Transcribe, word for word and without additions, each line below from the one containing "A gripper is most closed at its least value" through the one containing "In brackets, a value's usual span", both ends included.

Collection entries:
○ ○ ○
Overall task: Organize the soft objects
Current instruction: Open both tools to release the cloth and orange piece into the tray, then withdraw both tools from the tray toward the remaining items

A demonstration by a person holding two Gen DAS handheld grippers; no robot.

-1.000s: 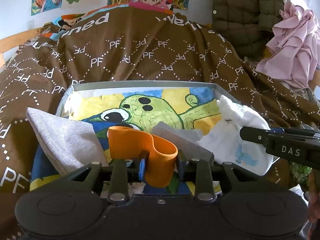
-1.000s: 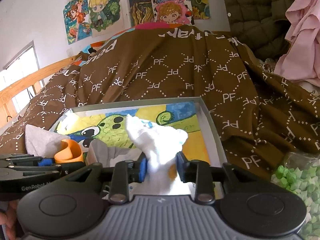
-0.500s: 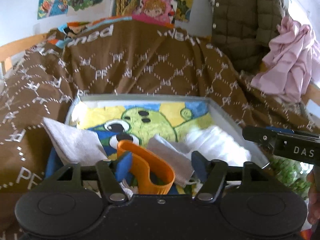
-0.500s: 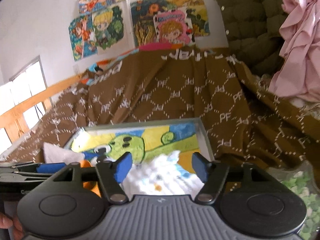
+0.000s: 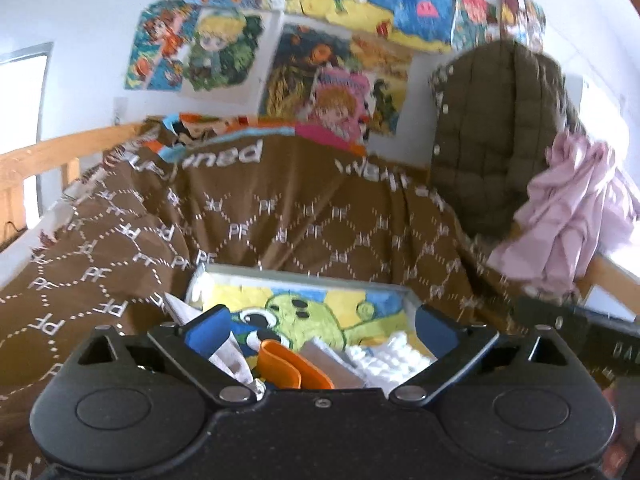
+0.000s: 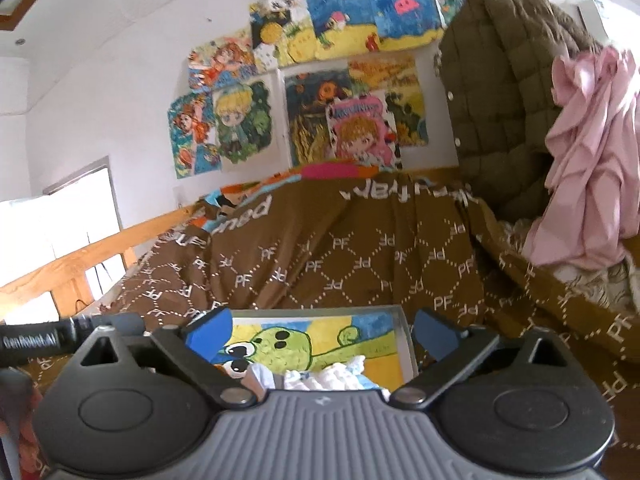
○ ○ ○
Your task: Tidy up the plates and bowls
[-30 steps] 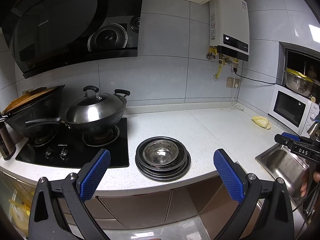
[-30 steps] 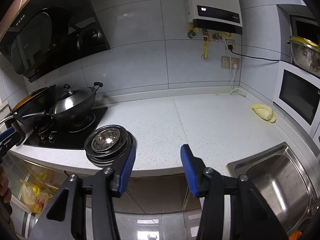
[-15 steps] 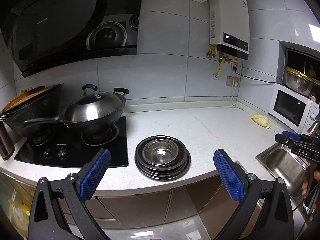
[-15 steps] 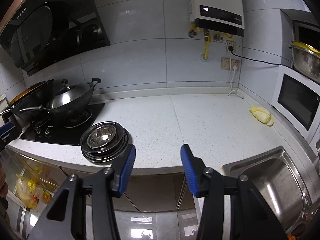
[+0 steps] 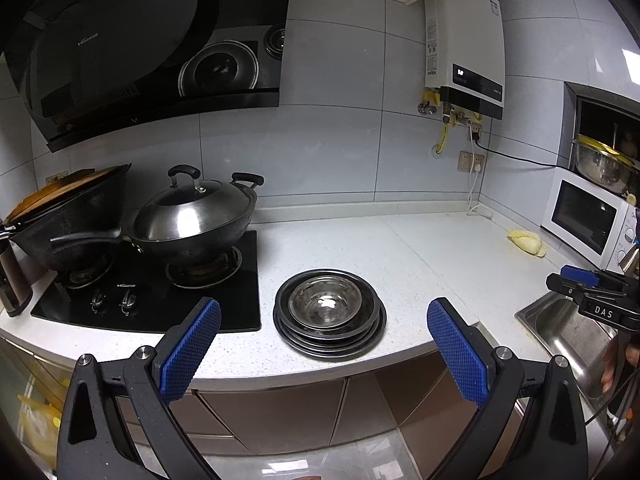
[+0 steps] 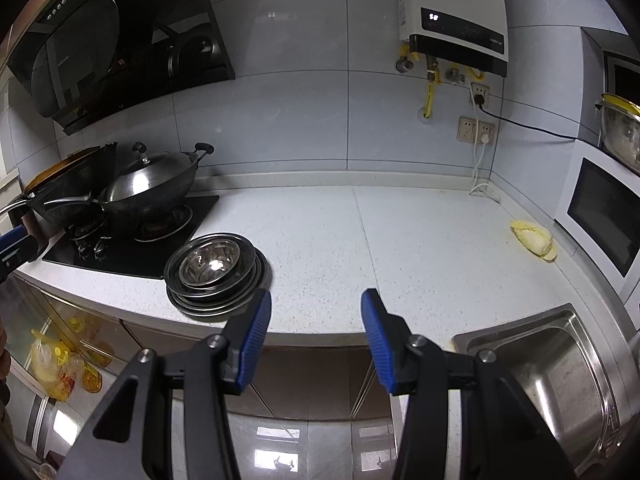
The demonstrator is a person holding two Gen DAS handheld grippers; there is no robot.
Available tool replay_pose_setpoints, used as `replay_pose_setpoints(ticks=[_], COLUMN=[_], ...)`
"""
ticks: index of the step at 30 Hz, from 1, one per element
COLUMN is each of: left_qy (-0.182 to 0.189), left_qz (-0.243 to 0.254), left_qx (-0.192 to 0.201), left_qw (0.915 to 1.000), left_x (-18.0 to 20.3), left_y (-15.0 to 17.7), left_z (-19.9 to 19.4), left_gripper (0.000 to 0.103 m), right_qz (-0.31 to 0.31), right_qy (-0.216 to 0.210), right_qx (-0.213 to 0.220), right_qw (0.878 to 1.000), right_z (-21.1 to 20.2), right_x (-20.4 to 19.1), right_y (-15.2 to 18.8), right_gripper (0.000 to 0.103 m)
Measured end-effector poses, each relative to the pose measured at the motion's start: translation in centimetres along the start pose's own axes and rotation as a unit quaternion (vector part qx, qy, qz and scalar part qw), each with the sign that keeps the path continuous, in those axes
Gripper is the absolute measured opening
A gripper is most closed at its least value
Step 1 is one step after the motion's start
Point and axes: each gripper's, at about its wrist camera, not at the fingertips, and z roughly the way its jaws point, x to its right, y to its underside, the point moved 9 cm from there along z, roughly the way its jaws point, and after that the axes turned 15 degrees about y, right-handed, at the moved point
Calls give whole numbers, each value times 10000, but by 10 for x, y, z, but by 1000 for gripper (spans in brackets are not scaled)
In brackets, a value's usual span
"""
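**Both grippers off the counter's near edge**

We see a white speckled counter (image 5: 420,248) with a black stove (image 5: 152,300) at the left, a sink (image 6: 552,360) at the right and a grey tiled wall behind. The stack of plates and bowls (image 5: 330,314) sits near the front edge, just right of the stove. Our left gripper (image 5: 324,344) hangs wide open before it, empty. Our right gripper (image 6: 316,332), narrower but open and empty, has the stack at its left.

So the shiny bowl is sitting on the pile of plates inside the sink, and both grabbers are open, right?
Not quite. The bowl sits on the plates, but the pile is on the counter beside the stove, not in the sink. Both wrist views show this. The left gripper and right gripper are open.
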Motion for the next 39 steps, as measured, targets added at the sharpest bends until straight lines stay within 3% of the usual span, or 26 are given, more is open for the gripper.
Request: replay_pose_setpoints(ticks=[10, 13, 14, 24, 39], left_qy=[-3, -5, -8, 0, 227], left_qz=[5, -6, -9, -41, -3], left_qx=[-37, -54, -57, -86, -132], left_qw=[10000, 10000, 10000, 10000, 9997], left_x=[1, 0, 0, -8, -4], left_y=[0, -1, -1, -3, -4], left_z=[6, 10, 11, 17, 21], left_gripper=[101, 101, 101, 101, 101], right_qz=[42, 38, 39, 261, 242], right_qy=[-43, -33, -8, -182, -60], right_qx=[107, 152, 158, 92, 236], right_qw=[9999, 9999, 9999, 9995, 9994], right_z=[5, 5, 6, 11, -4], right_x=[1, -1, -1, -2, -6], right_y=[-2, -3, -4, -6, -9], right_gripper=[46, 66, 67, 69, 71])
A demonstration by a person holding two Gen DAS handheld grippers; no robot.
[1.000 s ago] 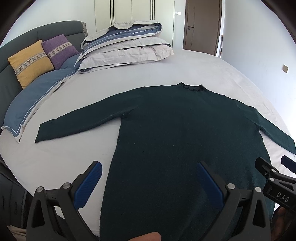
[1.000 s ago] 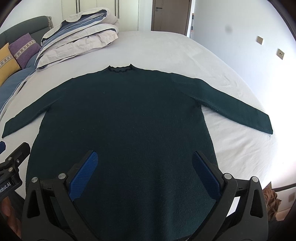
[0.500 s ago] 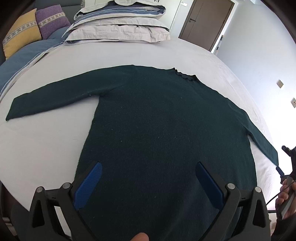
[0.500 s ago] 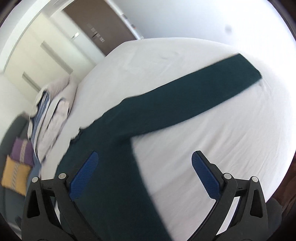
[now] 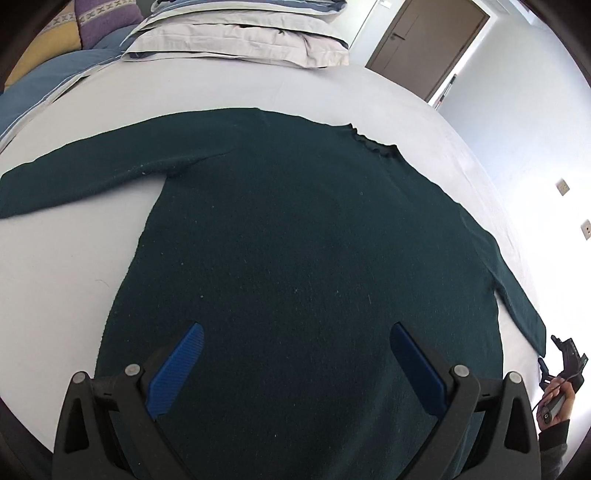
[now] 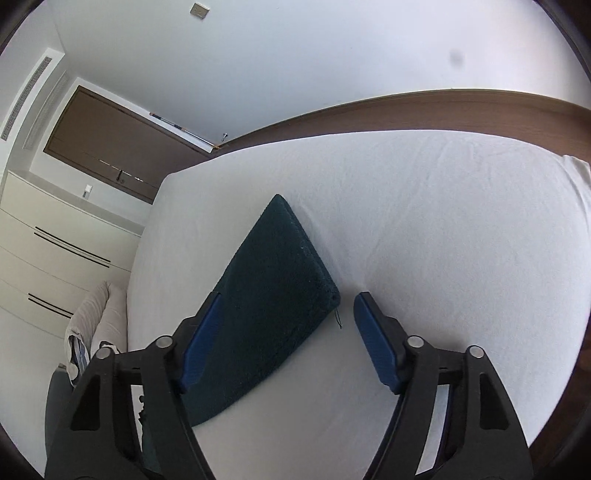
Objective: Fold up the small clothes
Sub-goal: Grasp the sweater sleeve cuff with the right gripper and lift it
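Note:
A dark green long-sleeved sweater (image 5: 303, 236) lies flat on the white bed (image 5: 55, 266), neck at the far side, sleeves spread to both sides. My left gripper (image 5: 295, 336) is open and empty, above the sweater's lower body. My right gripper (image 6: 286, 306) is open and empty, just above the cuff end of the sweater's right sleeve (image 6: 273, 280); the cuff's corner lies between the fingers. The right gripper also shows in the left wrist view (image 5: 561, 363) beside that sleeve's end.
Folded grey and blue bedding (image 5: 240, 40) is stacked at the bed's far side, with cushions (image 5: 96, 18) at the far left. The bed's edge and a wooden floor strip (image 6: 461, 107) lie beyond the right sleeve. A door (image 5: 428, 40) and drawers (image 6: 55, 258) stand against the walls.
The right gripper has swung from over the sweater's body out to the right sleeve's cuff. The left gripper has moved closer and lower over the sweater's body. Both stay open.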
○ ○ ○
> _Worked solution_:
A gripper is most closed at its least value
Step 1 is one step after the motion's start
Point and axes: each gripper's, at about its wrist camera, not at the fingertips, and z roughly the way its jaws point, x to its right, y to its underside, the point moved 9 cm from there along z, roughly the way its jaws point, and after that the axes turned 15 degrees about y, right-handed, at the moved point
Calls give whole numbers, each value times 10000, but by 10 for x, y, z, but by 1000 for gripper (spans in brackets are not scaled)
In brackets, a value's usual span

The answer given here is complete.